My mom is on a tangent, blaming everyone for his death from my sister, to his biological daughter (from another marriage), to the family dog dying last year to the Trump presidency. It's all everyone else's fault.
People with BPD can't accept blame, they can't tolerate it, shame is too painful to them, so one dysfunctional coping mechanism is to blame shift. She literally can't face this situation so she'll put blame on a bowl of fruit if it helps ease her pain. Remember at the heart of BPD is the fear of abandonment. Death is the ultimate form of abandonment.
I know you're hurting and she's hurting but in my opinion placing blame for your dad's dealth just makes everything worse... .more painful for everyone.
... .wrote that he cannot live with her and he cannot live without her.
It's so incredibly sad that he felt so trapped, that he couldn't see another way out.
Every bone in my body is telling me to run in the opposite direction and keep my daughter away from the drama and my guilt tells me I can't leave this relationship at a time like this.
So your "gut" is telling you something, maybe you can find a place to be
in between "full contact" or the way things have always been and going no contact with your mom. Can you gradually cut back some of the contact you have with your mom? Create some space for yourself. Maybe don't jump to answer every phone call, don't always be available at the drop of a hat? Maybe try communication through email vs phone calls?
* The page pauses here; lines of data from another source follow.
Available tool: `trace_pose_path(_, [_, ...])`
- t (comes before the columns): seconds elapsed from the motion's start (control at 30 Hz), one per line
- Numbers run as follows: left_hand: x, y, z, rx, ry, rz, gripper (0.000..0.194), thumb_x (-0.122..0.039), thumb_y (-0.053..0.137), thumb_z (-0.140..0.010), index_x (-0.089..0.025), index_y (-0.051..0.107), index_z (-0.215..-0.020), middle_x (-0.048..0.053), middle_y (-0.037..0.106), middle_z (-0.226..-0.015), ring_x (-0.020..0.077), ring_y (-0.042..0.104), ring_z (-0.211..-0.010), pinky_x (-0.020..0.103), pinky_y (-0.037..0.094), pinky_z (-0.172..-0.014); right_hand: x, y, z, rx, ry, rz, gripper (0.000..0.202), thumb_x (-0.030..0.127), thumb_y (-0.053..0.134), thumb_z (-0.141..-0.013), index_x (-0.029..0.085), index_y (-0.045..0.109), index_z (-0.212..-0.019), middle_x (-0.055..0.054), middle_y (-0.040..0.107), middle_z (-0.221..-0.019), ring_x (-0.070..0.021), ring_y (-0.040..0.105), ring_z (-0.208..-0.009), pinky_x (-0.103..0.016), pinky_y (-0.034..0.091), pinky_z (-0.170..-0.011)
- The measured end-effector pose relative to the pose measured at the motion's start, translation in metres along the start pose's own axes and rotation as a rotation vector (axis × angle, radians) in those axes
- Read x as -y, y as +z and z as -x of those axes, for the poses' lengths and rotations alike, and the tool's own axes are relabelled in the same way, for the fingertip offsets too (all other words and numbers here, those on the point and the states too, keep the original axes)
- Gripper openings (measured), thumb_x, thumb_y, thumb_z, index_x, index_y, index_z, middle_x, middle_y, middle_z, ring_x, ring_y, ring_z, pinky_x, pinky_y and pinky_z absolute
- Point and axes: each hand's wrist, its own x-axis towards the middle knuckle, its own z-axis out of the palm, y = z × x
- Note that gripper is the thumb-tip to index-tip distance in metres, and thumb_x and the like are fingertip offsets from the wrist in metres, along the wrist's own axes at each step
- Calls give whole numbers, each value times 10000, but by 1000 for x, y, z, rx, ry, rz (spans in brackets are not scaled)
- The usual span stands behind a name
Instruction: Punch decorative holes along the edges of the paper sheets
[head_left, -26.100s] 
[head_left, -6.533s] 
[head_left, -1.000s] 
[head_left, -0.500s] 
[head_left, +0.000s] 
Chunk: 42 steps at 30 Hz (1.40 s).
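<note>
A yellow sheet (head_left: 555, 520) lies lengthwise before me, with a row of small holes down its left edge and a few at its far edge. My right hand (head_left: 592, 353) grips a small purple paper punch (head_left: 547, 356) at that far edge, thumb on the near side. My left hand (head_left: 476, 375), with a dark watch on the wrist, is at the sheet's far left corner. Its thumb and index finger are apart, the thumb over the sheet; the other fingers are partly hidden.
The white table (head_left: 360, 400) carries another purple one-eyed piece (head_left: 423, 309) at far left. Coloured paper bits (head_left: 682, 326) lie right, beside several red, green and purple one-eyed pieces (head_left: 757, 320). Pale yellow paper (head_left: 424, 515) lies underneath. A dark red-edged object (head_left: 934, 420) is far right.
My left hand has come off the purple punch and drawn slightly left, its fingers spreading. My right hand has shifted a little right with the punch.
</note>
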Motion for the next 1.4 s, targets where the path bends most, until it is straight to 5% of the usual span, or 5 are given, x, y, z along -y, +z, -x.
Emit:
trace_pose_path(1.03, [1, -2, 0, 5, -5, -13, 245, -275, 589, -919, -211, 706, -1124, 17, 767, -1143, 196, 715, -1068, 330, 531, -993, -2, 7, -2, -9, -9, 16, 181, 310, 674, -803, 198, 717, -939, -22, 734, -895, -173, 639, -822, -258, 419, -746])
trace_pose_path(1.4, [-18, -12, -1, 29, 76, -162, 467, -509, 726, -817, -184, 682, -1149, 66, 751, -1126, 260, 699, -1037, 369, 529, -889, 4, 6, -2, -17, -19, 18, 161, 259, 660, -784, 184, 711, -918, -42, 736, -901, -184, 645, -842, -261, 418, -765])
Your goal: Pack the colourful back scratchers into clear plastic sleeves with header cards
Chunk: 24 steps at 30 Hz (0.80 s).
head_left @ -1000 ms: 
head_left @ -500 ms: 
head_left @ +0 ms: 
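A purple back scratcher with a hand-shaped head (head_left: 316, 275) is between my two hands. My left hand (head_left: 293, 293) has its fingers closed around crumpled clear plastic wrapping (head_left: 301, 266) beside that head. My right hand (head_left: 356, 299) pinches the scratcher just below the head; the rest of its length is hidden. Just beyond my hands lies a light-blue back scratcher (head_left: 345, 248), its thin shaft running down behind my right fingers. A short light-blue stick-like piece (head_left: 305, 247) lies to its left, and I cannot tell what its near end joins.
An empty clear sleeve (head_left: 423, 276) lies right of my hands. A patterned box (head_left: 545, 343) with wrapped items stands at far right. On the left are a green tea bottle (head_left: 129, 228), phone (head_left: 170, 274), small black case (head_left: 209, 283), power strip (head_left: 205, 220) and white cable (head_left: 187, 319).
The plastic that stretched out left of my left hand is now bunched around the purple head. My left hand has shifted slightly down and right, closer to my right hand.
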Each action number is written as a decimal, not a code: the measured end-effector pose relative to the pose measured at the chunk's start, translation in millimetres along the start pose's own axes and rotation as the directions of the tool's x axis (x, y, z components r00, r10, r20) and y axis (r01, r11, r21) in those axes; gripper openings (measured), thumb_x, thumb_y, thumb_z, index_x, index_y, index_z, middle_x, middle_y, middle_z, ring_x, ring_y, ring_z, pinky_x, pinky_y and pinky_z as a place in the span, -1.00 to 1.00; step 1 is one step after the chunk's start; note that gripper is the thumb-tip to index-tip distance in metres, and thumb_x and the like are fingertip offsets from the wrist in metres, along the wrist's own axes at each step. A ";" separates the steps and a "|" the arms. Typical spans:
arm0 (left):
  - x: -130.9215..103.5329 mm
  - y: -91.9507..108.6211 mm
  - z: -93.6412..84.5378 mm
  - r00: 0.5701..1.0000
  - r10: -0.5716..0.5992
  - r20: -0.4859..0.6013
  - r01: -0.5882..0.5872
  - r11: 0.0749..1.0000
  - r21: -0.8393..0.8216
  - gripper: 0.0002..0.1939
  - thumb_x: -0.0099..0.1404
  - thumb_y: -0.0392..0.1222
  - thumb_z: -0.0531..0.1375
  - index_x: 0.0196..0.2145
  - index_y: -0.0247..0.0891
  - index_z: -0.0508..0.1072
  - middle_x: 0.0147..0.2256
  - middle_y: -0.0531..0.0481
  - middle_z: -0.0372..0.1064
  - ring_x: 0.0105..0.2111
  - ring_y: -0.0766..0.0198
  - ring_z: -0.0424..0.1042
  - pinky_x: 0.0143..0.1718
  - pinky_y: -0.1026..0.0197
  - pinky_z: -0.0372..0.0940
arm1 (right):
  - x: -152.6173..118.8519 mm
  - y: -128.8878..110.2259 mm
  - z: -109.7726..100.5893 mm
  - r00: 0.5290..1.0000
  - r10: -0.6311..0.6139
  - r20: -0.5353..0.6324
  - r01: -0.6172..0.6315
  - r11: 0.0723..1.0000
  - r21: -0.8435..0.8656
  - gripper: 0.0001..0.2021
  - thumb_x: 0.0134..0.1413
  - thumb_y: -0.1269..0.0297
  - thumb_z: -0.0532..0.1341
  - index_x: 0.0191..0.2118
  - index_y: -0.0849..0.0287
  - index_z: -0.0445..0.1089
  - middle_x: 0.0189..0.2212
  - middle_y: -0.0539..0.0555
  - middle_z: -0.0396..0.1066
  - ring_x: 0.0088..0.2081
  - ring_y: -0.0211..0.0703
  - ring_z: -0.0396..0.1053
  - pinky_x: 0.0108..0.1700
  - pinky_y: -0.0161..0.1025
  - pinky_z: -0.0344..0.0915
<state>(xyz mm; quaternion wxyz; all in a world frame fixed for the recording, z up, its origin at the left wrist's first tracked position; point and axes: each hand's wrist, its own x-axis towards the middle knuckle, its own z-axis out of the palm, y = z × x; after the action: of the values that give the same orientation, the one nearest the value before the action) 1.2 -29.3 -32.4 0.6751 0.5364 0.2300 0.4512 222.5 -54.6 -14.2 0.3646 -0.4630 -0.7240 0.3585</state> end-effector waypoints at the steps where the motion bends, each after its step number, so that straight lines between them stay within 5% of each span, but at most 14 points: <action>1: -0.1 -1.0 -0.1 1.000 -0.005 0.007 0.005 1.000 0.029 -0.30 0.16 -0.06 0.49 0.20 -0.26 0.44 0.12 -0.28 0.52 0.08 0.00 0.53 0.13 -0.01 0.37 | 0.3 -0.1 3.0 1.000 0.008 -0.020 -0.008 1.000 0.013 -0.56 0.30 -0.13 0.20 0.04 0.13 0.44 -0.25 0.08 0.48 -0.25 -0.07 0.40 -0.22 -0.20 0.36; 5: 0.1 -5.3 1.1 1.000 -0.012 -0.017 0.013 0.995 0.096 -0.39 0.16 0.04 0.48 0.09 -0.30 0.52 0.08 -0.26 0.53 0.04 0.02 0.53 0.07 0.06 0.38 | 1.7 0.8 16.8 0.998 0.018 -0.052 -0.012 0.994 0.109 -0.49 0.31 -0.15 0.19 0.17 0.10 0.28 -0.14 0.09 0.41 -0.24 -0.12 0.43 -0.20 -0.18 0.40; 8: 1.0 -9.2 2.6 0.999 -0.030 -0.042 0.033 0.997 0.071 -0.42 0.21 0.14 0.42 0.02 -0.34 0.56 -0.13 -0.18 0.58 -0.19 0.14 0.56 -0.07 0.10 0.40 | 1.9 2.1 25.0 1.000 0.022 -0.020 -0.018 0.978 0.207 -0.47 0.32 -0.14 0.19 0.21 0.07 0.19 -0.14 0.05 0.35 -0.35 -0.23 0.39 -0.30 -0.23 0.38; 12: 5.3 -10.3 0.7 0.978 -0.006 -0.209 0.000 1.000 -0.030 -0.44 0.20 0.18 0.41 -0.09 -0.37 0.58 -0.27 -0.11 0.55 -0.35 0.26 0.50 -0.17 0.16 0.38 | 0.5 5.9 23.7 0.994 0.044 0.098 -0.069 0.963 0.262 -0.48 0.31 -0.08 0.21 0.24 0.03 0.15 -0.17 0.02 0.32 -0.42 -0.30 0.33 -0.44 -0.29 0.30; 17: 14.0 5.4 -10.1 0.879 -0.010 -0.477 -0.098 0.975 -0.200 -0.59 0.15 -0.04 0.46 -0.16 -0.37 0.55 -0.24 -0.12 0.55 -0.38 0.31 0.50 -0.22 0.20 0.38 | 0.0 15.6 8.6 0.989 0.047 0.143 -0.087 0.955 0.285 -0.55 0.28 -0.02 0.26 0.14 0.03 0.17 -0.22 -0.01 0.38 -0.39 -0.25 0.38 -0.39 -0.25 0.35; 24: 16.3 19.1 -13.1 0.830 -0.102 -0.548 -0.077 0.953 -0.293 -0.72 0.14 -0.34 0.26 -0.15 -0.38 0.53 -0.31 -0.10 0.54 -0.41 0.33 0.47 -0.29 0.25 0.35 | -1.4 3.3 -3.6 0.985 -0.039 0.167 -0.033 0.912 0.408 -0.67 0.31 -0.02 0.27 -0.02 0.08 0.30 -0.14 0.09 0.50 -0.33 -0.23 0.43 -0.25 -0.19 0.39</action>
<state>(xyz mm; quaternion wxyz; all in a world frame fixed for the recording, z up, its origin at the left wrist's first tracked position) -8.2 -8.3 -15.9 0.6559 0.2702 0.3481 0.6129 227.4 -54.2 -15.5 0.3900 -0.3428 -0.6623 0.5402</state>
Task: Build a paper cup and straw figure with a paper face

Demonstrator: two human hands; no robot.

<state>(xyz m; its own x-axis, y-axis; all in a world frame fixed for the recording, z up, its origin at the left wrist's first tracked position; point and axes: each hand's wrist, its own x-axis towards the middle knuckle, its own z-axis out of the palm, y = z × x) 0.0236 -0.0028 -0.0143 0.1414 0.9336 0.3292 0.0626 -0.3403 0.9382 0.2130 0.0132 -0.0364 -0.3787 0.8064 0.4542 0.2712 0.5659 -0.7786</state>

Because I don't want to to talk to her, I am a "fair-weather friend" that will "never be forgiven" and if I don't allow her to see my daughter, then she will kill herself, too.
This is a perfect example of FOG see it for what it is... .emotional blackmail. Suicide Threats? Tell her you will call the police, if the threats continue... .call the police and ask them to do a wellness check on her, get professionals involved and take yourself out of a situation that you are not trained to handle.